### [TO DO]
Only one stretch of the records below should be repeated. It starts with the line containing "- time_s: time" and goes on through the line containing "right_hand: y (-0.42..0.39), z", exactly as written.

##########

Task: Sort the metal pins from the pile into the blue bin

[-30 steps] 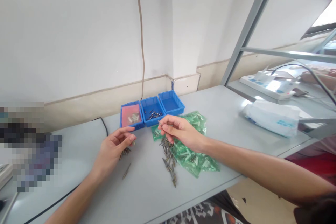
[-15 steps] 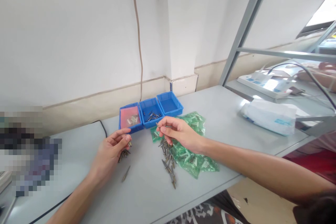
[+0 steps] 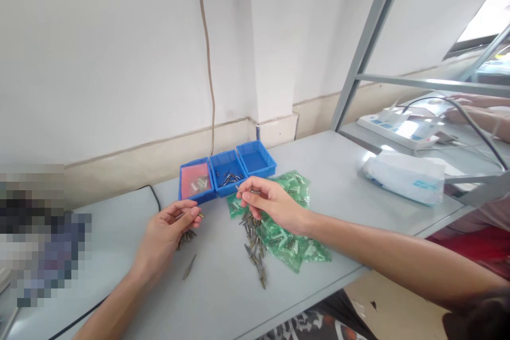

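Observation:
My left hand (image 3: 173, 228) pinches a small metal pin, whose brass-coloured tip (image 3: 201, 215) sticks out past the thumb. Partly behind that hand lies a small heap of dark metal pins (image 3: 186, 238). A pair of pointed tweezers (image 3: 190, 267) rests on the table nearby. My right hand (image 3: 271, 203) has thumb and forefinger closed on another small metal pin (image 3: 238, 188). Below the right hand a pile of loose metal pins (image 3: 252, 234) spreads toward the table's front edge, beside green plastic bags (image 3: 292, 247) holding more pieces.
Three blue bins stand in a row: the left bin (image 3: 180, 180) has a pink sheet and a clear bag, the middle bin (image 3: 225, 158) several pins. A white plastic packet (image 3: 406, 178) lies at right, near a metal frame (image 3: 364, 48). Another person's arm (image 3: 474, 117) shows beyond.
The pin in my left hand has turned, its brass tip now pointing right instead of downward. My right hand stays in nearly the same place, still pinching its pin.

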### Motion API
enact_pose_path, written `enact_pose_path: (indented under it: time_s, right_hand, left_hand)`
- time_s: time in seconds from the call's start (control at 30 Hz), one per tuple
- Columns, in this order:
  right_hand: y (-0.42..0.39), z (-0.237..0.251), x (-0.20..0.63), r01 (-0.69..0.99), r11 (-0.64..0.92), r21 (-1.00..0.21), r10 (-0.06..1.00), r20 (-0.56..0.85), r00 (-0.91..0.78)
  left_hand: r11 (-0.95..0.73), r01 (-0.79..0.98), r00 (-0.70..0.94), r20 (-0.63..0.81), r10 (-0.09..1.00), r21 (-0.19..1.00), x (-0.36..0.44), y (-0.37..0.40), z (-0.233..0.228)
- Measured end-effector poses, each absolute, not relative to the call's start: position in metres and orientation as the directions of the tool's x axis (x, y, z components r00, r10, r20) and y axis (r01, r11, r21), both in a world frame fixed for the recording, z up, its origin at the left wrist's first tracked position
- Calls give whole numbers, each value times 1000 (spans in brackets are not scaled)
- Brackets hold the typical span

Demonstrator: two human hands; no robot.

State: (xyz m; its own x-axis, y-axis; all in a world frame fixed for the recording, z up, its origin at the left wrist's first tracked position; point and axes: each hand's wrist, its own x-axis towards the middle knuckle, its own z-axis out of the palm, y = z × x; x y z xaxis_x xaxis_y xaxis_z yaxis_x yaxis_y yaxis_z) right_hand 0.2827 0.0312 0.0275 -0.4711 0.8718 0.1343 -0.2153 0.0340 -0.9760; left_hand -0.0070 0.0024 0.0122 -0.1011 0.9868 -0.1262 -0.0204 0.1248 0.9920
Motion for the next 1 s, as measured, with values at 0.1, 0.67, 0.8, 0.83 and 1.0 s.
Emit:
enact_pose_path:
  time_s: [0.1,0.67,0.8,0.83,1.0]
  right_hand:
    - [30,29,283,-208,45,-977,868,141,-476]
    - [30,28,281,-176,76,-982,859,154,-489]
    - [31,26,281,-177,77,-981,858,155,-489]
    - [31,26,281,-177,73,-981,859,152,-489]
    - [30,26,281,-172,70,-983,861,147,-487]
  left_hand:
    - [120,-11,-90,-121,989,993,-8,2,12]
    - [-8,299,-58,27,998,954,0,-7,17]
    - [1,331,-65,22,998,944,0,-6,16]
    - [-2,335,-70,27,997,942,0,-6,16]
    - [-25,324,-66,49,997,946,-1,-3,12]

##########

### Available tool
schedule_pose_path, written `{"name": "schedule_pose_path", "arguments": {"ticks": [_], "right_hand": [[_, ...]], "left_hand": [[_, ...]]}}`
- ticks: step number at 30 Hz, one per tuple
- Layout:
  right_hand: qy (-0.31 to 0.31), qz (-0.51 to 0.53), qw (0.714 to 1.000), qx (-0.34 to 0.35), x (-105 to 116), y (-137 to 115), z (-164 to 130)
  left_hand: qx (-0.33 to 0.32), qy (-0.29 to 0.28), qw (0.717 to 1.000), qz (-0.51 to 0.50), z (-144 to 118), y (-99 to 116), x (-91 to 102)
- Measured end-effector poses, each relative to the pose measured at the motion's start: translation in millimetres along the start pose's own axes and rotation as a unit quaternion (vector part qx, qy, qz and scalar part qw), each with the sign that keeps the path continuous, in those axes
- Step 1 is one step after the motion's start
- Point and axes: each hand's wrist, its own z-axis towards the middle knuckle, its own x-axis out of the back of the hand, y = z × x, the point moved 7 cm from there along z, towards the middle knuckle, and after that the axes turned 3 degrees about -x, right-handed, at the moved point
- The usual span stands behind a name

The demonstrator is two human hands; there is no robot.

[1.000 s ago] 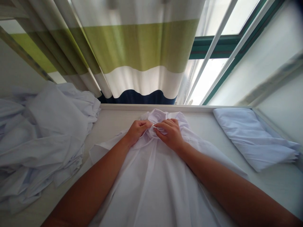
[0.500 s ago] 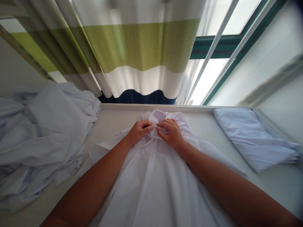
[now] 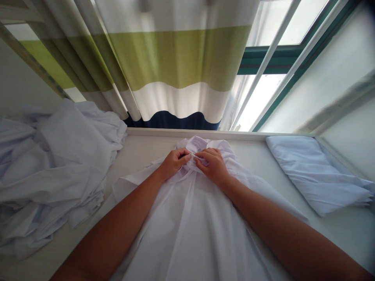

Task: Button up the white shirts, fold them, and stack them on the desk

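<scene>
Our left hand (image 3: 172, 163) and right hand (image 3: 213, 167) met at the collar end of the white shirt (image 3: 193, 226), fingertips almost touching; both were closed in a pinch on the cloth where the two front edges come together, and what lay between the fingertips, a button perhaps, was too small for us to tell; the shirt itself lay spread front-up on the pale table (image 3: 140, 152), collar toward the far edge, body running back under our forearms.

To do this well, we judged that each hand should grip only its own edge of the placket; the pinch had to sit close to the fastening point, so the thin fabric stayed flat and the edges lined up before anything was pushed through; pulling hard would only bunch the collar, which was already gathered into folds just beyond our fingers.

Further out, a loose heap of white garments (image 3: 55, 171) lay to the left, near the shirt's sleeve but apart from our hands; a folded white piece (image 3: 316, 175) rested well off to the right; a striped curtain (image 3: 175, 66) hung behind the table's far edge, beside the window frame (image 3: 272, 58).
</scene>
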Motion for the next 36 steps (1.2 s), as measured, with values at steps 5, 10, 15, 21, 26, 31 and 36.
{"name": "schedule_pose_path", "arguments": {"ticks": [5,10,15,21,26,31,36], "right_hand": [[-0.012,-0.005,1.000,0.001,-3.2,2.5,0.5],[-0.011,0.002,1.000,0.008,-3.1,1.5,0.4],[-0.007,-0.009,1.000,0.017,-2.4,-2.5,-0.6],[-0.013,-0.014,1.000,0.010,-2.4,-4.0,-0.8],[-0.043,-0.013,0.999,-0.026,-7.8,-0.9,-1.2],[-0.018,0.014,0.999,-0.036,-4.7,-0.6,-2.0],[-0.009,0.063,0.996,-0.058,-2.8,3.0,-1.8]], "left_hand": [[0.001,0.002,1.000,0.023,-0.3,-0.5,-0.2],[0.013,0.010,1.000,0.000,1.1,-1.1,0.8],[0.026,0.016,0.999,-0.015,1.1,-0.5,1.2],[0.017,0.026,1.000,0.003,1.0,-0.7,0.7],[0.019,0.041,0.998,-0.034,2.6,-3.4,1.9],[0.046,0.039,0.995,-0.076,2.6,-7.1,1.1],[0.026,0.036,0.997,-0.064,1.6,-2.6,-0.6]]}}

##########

### [WRITTEN RESPONSE]
- time_s: time in seconds from the call's start (control at 30 Hz), one per tuple
- Columns, in this order:
  right_hand: y (-0.42..0.39), z (-0.237..0.251), x (-0.20..0.63), r01 (-0.69..0.99), r11 (-0.64..0.92), r21 (-1.00..0.21), r10 (-0.06..1.00), r20 (-0.56..0.85), r00 (-0.91..0.78)

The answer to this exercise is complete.